Rose has also referred to “Fight Club” in letters to the Reader, claiming in one instance in December 2023 that, “Herndon and his ‘disciples’ — self-identified affiliates of the local political Christian organization … solicit and select political candidates from their religious clan, or attempt to convert non-clan candidates with the leverage of prematurely bestowing a prized BCRCC recommendation/endorsement.”

For his part, Franco has spoken publicly twice at business meetings of the Bonner County commissioners about the incident involving Hutchings and Rose.

On May 28, he participated in the meeting remotely, saying, “for the record very clearly that I am innocent and the very extreme, violent person is still at large. That’s all I have.”

He spoke again on June 4, repeating that, “I am still an innocent man.”

“We need to ask ourselves why an extreme man — an extreme, violent man — is walking amongst us, and further ask ourselves why people … like state Rep. Heather Scott and the sheriff’s department for Bonner County continue to protect the guilty party.”

When asked May 29 by the Reader to identify the “extreme, violent man” to whom he referred, Franco wrote in a Facebook message that the altercation had been “mostly political except for the extreme violence perpetrated [by] Spencer. Dan and I are not violent. Spencer to my dismay is. He tried to hurt me bad, and could have killed me inadvertently.”

Hutchings has featured in more than one highly visible instance of heated words — the first time in an expletive-laced verbal altercation with a restaurant server in Ponderay in 2018 while running for a position on the Lake Pend Oreille Hospital Board as well as frequently sparring with Commissioners Steve Bradshaw and Luke Omodt during the public comment portions of Bonner County board of commissioners business meetings.

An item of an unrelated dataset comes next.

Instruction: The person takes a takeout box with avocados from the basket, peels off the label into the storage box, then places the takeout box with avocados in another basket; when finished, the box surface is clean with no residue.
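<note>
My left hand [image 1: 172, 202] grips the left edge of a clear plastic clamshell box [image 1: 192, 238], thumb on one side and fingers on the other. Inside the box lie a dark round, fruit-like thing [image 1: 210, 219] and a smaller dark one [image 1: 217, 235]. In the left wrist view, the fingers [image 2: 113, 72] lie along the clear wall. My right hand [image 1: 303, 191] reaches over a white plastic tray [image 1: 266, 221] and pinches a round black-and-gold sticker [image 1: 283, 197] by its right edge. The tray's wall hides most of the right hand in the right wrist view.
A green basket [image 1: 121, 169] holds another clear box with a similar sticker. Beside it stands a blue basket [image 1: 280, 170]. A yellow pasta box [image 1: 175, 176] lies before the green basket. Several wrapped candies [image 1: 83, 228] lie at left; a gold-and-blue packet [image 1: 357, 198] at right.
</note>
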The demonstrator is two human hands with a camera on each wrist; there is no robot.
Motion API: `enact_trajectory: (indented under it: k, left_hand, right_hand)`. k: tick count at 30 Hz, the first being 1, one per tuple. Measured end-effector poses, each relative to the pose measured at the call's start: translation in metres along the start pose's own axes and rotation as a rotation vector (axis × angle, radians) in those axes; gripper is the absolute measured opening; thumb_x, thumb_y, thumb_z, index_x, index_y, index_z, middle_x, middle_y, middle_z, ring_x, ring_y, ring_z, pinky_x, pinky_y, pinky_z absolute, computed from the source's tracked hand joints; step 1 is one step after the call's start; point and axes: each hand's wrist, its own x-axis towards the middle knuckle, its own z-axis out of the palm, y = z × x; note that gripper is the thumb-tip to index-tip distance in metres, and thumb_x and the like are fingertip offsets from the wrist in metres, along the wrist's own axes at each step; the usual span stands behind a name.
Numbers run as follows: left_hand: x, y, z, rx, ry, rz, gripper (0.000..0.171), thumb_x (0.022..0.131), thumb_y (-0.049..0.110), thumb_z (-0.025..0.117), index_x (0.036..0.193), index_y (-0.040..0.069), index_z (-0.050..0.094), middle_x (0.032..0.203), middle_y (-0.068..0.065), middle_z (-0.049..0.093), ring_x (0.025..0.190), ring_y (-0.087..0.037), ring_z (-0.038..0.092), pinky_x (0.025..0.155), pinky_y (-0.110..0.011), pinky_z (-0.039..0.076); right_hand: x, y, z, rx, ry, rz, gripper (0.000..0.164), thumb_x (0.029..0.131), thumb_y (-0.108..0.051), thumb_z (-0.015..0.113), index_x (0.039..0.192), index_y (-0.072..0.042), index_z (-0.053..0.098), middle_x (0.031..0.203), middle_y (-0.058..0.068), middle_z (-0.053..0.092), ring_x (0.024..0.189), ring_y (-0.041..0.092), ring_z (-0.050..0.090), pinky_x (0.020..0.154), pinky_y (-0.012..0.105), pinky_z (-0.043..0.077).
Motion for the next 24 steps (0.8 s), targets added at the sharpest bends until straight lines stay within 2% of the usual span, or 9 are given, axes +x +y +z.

During his June 4 comments before the BOCC, Franco suggested that he and Rose had been friendly since 2003, when they were acquainted and supportive of the same political candidate in Massachusetts, from which both Franco and Rose came to North Idaho.

“[W]hat I was doing with that individual in Sagle [Rose] was trying to locate him to give him one last chance — to encourage him to leave a cult-like entity,” Franco said.

He told the Reader that he is “caught in between at least two political power structures here. But I’m only a grassroots volunteer with very little means … I have no official capacity with any groups. I’m not a conspiracy theorist and I’m just a traditional Republican, from a family supporting Reaganism since 1980.”

The Bonner County Sheriff’s Office declined a request from the Reader for a copy of the arrest report, as the case is ongoing.